In this work, multiple lab-based imaging techniques are combined in a correlative manner to probe SOFC microstructure.  Specifically, the nondestructive nature of laboratory XRM is combined with the high resolution of FIB-SEM microscopy and EDS to characterize SOFC components through a 4D evolution experiment and spanning the relevant length scales from microns to nanometers.

As an initial test, an as-fabricated un-reduced SOFC sample (NiO/YSZ anode) was examined using nanoscale XRM operating at 5.4 keV and 50 nm spatial resolution.  Whereas synchrotron imaging approaches have frequently exploited the tunable nature of the incident beam to perform absorption edge imaging and enhance material contrast, the laboratory-based instrument used in this work operates at a single, fixed beam energy.  Nonetheless, it was found that the 5.4 keV X-rays produced sufficient contrast to discern solid phases of the multiple cell components contained in the sample: NiO/YSZ anode, YSZ electrolyte, and LSM cathode.  Furthermore, additional data collection in phase contrast mode by employing a Zernike phase ring was used to highlight the existence of small features including nanoporosity (defects) in the electrolyte layer.

A second SOFC anode sample was sourced, this time in the reduced Ni/YSZ state with small particle sizes characteristic of the active layer of the electrode.  A 3D scan was first performed with the XRM, and an advanced segmentation algorithm based on both grayscale and texture-based contrast was used to segment the Ni, YSZ, and pore phases.  The sample was then mounted in a FIB-SEM instrument which was used to shave a small amount of material from the sample to create a flat, polished surface for EDS mapping.  An EDS map was generated and compared to the corresponding 2D plane of the XRM dataset to validate the XRM capability to accurately characterize the structure.
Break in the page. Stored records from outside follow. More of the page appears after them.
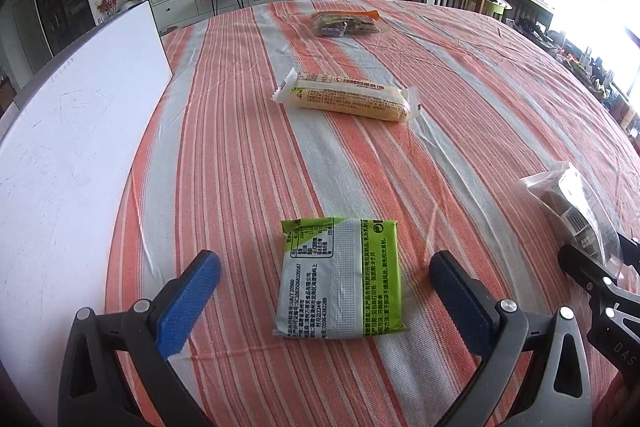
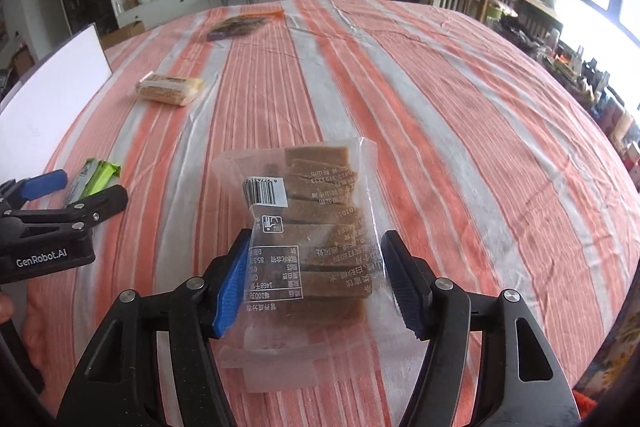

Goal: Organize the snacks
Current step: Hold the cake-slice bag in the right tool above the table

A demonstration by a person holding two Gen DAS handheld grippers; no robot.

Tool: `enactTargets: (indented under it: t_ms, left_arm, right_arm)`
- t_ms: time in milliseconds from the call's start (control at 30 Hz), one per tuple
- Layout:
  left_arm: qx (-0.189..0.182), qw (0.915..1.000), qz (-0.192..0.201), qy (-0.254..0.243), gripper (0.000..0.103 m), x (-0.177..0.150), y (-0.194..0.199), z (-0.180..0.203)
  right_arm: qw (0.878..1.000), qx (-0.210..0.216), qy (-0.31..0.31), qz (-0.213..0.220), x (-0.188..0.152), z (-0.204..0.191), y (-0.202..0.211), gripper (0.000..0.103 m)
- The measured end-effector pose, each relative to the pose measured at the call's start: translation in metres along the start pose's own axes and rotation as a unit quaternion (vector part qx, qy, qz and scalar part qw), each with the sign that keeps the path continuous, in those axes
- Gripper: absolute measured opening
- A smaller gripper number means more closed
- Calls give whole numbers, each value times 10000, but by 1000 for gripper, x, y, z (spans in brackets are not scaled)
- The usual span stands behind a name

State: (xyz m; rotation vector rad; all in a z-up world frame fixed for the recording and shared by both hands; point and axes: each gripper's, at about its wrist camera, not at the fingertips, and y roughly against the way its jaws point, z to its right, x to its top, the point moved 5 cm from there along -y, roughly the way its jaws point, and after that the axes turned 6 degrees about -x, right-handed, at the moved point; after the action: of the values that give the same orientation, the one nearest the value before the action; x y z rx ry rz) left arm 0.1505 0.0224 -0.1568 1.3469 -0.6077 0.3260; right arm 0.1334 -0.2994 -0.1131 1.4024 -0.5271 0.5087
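Observation:
A green and silver snack packet [image 1: 340, 279] lies flat on the striped tablecloth, between the wide-open fingers of my left gripper [image 1: 326, 291]; it also shows in the right wrist view [image 2: 94, 179]. My right gripper [image 2: 316, 283] is shut on a clear bag of brown slices [image 2: 316, 231], held above the cloth; the bag shows at the right edge of the left wrist view [image 1: 572, 207]. A beige wafer pack [image 1: 348, 99] lies mid-table. A bag of dark snacks [image 1: 346, 23] lies at the far end.
A white board [image 1: 76, 155] covers the table's left side, beside the striped cloth [image 1: 460, 107]. Behind the table stand a TV cabinet, an orange chair and a wooden chair. The left gripper [image 2: 72, 195] shows at the left in the right wrist view.

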Motion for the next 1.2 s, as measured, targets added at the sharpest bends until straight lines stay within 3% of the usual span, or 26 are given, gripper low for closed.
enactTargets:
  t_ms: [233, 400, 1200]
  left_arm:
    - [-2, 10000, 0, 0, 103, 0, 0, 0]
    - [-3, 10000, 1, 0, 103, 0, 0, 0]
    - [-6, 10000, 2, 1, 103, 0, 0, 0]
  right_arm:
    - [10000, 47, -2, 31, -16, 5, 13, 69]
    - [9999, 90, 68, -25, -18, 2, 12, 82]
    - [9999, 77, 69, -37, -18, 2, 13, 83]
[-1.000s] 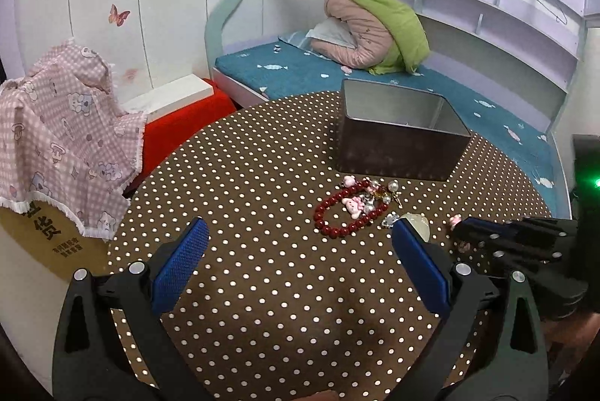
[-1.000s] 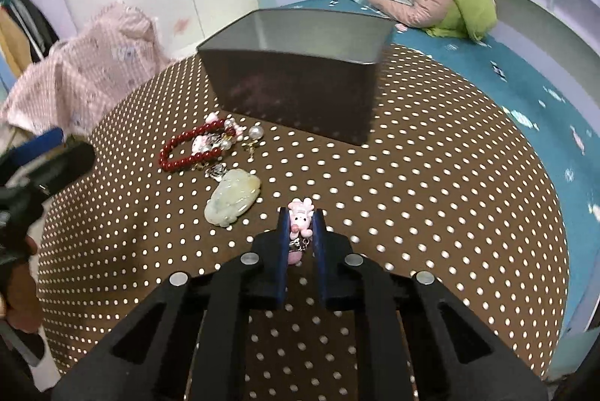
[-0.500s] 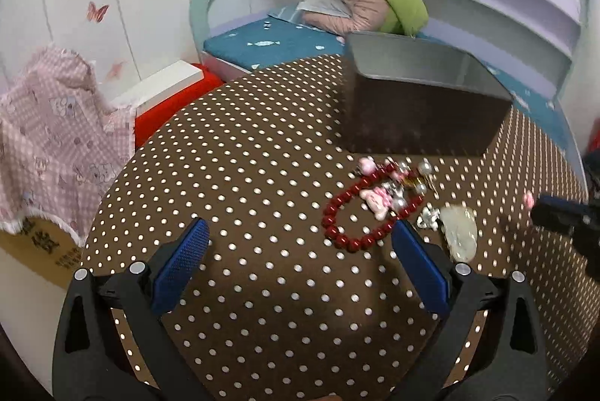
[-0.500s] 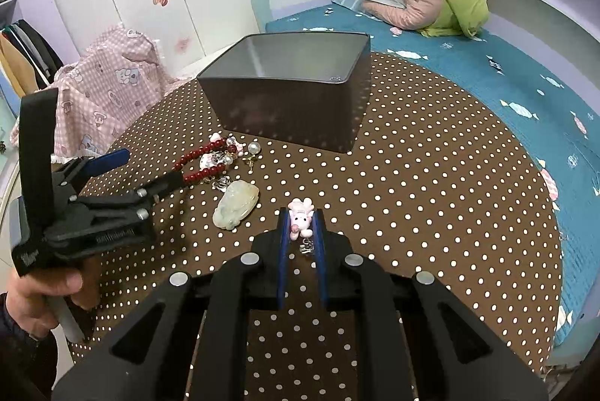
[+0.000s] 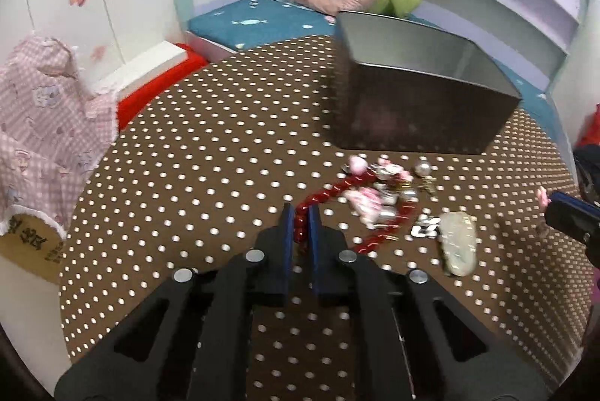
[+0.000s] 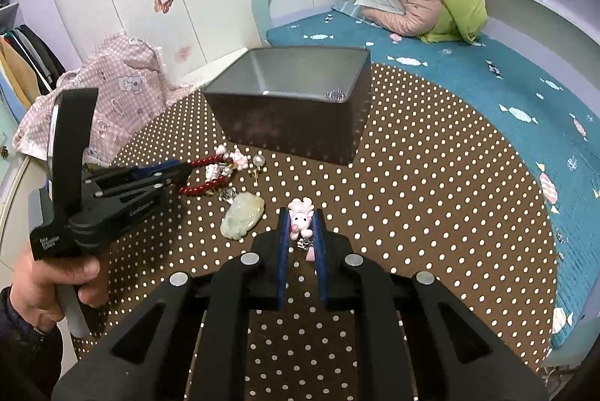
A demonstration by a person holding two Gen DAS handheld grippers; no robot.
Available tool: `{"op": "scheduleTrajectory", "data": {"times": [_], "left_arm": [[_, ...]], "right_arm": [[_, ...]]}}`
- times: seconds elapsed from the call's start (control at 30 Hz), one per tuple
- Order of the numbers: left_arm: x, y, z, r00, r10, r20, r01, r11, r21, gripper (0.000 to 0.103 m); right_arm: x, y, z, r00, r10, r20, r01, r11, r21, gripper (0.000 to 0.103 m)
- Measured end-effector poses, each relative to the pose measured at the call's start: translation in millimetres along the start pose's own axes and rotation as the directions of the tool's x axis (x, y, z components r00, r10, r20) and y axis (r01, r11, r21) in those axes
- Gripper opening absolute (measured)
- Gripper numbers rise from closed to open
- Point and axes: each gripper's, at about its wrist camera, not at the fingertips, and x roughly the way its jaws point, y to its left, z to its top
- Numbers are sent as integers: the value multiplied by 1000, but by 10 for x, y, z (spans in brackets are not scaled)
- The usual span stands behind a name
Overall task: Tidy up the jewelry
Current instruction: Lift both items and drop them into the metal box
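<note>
My left gripper [image 5: 300,213] is shut on the near end of a red bead bracelet [image 5: 330,193] that lies on the dotted table; it also shows in the right wrist view [image 6: 183,172]. My right gripper [image 6: 302,217] is shut on a pink pig charm [image 6: 300,217] and holds it above the table; it also shows at the right edge of the left wrist view [image 5: 551,210]. A pale jade pendant [image 5: 457,243] and a cluster of small pink and silver trinkets [image 5: 386,183] lie by the bracelet. An open dark metal box [image 6: 292,108] stands behind them.
The round table has a brown white-dotted cloth [image 6: 431,198]. A pink checked cloth [image 5: 41,123] hangs over something to the left. A teal bed [image 6: 487,71] with a pink and green bundle [image 6: 423,0] lies behind the table.
My left gripper went from wide open to shut on the bracelet after moving in toward it. My right gripper has lifted the pig charm higher above the table.
</note>
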Motion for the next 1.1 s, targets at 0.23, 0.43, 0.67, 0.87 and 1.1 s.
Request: {"op": "scheduleTrajectory", "data": {"times": [0.23,0.43,0.67,0.87,1.1], "left_arm": [[-373,17,99,994,-68,90,69,998,-2,7],[-812,-65,229,979,-108,172,100,993,56,7],[-1267,-129,437,957,-134,259,113,989,97,7],[-1548,-167,697,932,-160,325,125,984,129,7],[-1609,-349,1144,912,-215,348,171,973,153,7]], "right_arm": [[-197,21,137,999,-3,49,4,1000,-22,11],[-373,102,296,995,-5,100,11,998,-58,11],[-568,254,553,986,4,165,15,994,-108,11],[-649,313,840,976,17,218,14,990,-140,11],[-549,293,1227,974,25,225,11,987,-157,11]]}}
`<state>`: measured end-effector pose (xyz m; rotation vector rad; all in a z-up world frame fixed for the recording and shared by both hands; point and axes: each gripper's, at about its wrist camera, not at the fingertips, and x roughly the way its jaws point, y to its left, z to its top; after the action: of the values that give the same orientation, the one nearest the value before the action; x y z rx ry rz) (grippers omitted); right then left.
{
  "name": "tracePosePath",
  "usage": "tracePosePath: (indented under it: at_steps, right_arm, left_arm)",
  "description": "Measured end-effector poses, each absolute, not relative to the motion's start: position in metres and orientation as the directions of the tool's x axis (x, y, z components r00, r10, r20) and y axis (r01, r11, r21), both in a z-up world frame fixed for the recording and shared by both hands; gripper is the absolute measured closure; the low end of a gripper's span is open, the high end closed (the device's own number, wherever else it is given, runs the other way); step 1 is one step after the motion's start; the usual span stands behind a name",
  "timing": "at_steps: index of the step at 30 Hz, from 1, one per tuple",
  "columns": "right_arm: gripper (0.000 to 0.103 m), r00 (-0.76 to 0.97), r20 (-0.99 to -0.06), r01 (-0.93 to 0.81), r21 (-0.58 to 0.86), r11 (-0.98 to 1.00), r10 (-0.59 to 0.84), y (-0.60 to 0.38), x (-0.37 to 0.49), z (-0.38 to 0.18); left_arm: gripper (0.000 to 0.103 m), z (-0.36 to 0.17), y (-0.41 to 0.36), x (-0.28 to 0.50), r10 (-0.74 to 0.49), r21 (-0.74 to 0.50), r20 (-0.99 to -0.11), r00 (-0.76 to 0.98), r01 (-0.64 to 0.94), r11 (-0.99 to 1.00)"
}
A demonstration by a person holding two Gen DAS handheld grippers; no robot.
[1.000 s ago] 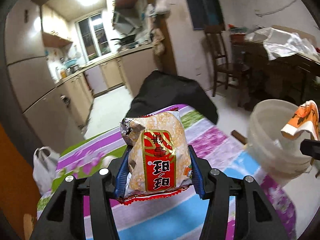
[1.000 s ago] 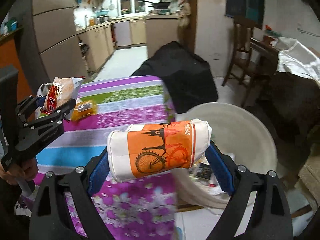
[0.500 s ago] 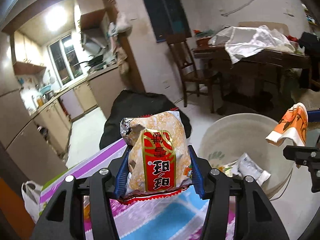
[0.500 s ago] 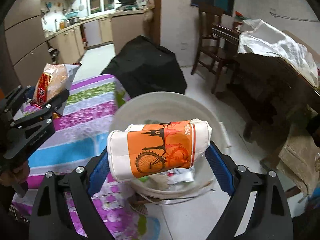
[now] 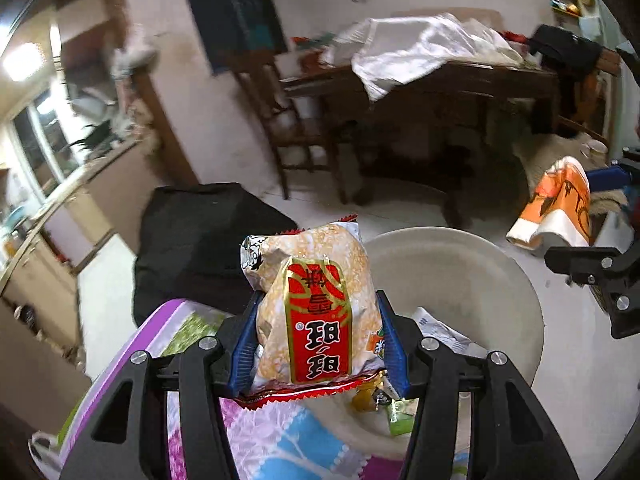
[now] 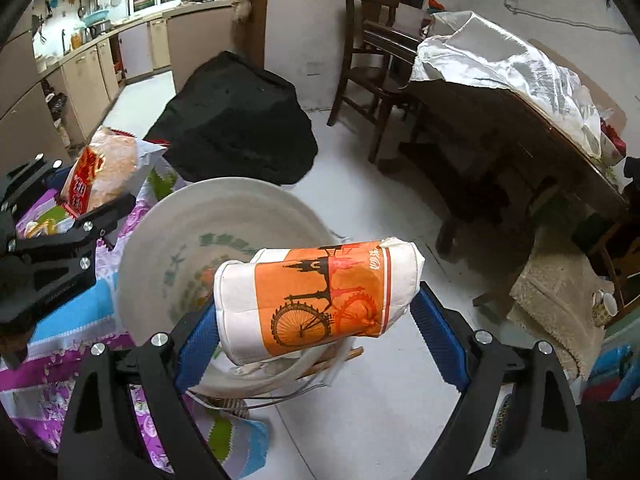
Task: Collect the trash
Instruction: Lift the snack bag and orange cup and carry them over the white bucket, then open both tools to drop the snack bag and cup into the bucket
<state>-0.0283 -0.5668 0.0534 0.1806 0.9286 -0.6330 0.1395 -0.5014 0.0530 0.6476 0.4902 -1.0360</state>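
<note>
Your left gripper (image 5: 318, 344) clamps the snack packet (image 5: 316, 308); your right gripper (image 6: 316, 320) pinches the orange paper cup (image 6: 320, 304). Both hang over the white bucket (image 6: 160, 240) beside the table's edge, already holding wrappers. Dropping remains.

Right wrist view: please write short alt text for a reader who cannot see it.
The right gripper holds an orange-and-white paper cup sideways between its blue fingers, above a white bucket. At left, the left gripper holds a snack packet over a flowered tablecloth.

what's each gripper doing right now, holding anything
Left gripper: shut on the snack packet.
Right gripper: shut on the orange tissue pack, over the white bucket.
</note>
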Motion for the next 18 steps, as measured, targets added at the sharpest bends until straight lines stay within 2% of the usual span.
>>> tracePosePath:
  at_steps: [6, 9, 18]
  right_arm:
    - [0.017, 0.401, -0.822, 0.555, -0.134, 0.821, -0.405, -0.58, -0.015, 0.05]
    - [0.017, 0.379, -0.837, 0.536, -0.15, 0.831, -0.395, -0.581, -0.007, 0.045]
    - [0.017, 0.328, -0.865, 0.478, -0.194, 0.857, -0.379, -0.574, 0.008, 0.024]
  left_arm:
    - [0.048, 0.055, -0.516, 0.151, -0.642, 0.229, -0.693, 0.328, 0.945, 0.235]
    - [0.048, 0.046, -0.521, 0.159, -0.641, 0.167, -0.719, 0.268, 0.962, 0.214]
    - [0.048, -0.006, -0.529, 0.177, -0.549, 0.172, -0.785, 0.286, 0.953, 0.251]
The sample was then degraded by an oxidation process by holding the sample at 700C in ambient air for 1 hour.  A second XRM scan with the same imaging conditions was performed after oxidation.  The before and after datasets were spatially registered and compared to evaluate the effects of Ni oxidation.  Substantial swelling of the Ni upon oxidation, at the expense of the void space, with minimal modification of the YSZ were observed as expected.  Furthermore, it is realized there may be additional modification of the microstructure at a length scale smaller than can be viewed with the XRM (less than 50 nm).  To probe these finer structures, the sample was subsequently brought back to the FIB-SEM, which was used to perform 2D EDS as well as 3D FIB tomography.   Results from the FIB tomography were then correlated back to the 4D before-and-after data set obtained by XRM.